What is Assistive Technology?
These days technology is everywhere. But did you know that exact technology tools can help people who think and learn differently?
What is assistive technology? How can children and adults benefit from these tools, and where to start? Read on to find out more.
The Basics of Assistive Technology
Assistive technology is any device, software, or gear that helps people overcome challenges to learn, communicate, and function better. A wheelchair is an example. So is software that reads text aloud on a computer. Or a keyboard for someone who has difficulty with handwriting.
These tools can help people overcome their challenges while taking advantage of their strengths. It is especially significant for children who have learning difficulties, whether in reading, writing, math, or other areas. Assistive technology can help them progress in school and life, strengthening their confidence and independence.
There are many myths about assistive technology. Some mistakenly believe that using it is “cheating.” Others fear that children who use it may become too dependent on it.
One of the biggest mythologies is that using assistive technology will prevent children from learning academic skills. That’s not true. For example, experts agree that listening to audiobooks does not prevent children from learning to read.
While it has many benefits, keep in mind that it cannot “cure” things like dyslexia or ADHD. Nor can it replace good teaching.
Examples of Assistive Technology Tools
Despite the word “technology,” not all tools are high-tech. It includes many versatile and straightforward tools, such as bookmarks and organizers. An excellent example of basic assistive technology is a pencil holder.
However, many tools are high-tech, and due to technological advancements, the tools are now available on a variety of platforms :
- Laptops and desktops.
- Mobile devices (includes smartphones and tablets).
- “Chromebooks” (and the Chrome browser used on any device).
How to find the Correct Assistive Technology Tool?
With so many assistive technology tools available, finding the right one can be overwhelming. A good approach is to choose assistive technology that addresses a specific difficulty. For example, if a child struggles with writing, try dictation technology. As the child speaks, the words appear on the screen.
People who have access to a mobile device, such as a smartphone or digital tablet, can add assistive technology tool apps. You will find apps for children of different ages through the technology search engine, which experts have approved. Also, check out these ideas:
- Apps to help young children in reading.

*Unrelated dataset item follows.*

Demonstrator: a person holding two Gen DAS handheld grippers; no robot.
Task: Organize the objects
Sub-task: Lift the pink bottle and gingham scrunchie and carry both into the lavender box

- Apps to help teenagers with the organization.
- Meditation apps for children.
- Apps to help you take notes.
- Apps to help young children develop self-control.
- Websites, apps, and games to learn to type.
- Apps to help tweens and teens build self-control.
- Apps for the challenges of back to school.
People who have access to a laptop or desktop can use it’s software for reading, writing, and math. Those with access to a Chromebook or Chrome browser can check out Chrome tools that help with various challenges.
If you don’t know where to start, text-to-speech is an excellent first step. Text-to-speech converts electronic text into spoken words so that people can listen to digital textbooks. It can make a big difference for people who have trouble reading or paying attention.
Assistive Technology within Universal Health Coverage
The 2030 Agenda for Sustainable Development places good health and well-being at the center of a new development vision and emphasizes. Universal health coverage ensures sustainable development for all, so that anyone, anywhere, can access the health services you need without having to face financial difficulties.
To achieve the Sustainable Development Goals, provide universal health coverage, and implement the United Nations Convention on the Rights of Persons with Disabilities, ratified by 177 countries, neglected needs for assistance products must be addressed.
“Leaving no one behind” means ensuring that people with disabilities, the older population, and those affected by chronic diseases are included in society and allowed to live healthy and dignified lives.